» WHAT YOU HAVE TO DO
Exactly as written, copy the lines that run from the start of the data below to the line containing "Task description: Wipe", both ends included.

» DATA RECORDS

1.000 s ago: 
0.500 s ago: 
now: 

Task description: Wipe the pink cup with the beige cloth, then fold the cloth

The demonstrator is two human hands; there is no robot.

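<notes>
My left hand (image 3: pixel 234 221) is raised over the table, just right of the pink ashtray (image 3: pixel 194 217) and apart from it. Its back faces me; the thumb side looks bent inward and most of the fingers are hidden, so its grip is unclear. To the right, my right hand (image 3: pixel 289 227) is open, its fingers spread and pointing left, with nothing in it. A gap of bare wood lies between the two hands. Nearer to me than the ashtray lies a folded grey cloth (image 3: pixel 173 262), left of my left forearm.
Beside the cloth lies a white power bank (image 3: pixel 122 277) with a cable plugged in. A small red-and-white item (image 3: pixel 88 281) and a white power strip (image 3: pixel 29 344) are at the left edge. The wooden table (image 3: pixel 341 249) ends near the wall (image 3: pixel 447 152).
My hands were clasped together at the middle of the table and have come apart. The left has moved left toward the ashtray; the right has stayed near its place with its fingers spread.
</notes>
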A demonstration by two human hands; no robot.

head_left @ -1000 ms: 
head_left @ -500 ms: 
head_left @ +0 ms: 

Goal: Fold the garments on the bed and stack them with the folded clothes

» OUTPUT FOR THIS TASK
1.000 s ago: 
0.500 s ago: 
now: 

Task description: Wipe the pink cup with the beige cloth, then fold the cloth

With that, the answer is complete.